**Your assignment:** Using the listing below, return every line that includes "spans".
....................
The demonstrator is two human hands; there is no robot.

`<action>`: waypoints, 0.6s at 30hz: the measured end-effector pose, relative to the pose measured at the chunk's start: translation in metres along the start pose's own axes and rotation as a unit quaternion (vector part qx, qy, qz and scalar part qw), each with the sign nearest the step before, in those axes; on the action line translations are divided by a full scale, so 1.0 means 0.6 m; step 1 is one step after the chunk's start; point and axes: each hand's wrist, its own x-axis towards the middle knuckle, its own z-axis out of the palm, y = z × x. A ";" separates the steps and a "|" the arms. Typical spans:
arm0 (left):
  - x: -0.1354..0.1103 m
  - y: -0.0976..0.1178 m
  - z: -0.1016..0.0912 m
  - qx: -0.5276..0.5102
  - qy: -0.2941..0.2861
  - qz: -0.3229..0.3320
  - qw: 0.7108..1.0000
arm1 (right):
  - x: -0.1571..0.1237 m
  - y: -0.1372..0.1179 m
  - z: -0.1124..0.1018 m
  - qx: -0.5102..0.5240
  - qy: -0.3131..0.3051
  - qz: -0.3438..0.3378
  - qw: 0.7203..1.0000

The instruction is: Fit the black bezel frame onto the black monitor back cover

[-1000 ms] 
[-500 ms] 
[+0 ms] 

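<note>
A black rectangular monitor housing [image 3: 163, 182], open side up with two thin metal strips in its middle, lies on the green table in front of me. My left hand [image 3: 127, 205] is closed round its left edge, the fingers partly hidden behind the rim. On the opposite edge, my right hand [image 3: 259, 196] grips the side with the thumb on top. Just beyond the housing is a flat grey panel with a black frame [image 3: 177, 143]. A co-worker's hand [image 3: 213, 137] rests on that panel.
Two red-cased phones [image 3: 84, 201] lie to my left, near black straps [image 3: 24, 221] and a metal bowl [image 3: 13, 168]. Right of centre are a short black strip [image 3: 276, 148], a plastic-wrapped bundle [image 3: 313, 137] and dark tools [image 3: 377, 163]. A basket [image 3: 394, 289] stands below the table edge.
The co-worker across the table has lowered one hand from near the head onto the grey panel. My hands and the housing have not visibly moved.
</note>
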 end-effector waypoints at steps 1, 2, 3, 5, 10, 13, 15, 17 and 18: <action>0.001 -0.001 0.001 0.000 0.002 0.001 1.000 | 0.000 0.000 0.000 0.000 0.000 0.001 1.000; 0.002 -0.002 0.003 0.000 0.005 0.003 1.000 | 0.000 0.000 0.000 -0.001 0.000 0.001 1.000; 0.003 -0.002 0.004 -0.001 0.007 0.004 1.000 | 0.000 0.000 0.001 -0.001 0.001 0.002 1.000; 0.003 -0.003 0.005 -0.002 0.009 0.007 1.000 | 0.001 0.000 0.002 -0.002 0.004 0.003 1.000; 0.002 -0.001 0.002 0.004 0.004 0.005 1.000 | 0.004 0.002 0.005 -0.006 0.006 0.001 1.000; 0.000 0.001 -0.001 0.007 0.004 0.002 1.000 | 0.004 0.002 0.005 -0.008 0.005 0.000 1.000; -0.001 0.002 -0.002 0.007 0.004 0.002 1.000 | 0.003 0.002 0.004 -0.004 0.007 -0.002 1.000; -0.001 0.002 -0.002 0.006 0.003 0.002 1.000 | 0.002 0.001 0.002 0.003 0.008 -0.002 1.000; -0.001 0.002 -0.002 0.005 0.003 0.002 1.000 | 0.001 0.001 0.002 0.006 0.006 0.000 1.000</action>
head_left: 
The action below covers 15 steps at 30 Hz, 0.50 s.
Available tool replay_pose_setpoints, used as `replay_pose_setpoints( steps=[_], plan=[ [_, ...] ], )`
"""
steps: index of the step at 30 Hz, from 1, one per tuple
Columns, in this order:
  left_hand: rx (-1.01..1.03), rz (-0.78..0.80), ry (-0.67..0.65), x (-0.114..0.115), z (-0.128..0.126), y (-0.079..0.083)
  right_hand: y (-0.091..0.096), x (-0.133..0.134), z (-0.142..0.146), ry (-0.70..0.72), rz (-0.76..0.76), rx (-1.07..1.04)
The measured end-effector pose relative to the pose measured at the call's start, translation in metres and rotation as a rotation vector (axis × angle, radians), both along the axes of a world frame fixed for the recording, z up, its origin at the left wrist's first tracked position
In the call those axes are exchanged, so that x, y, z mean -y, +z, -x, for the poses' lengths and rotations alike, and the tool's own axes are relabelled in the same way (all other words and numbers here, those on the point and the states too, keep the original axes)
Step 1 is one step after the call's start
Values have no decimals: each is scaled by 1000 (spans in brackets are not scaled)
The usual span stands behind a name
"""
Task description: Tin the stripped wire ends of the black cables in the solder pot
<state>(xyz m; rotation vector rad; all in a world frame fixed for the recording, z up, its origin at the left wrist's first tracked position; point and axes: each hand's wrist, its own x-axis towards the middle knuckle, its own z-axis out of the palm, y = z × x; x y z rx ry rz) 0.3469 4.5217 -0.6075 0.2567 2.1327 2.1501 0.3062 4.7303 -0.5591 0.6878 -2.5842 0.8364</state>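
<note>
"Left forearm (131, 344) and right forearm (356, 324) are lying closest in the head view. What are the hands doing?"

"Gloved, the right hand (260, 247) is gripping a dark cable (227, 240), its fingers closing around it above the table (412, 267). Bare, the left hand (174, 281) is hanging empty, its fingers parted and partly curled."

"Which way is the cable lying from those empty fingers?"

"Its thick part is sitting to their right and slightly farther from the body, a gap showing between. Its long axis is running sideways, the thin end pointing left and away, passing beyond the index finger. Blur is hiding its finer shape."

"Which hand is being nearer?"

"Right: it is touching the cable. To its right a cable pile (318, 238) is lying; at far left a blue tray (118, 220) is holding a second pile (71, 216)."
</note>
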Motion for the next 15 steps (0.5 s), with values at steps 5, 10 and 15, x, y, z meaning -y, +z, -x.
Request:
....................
**Response:**
`<action>`: waypoints, 0.6s at 30hz: the measured end-effector pose, relative to the pose measured at the chunk's start: translation in metres along the start pose's own axes and rotation as a unit quaternion (vector part qx, qy, qz and scalar part qw), each with the sign nearest the step before, in those axes; on the action line translations are divided by a full scale, so 1.0 means 0.6 m; step 1 is one step after the chunk's start; point and axes: each hand's wrist, its own x-axis towards the middle knuckle, its own z-axis out of the palm, y = z × x. A ";" separates the steps and a "|" the arms. Typical spans:
Values have no decimals: each is scaled by 1000 (spans in brackets are not scaled)

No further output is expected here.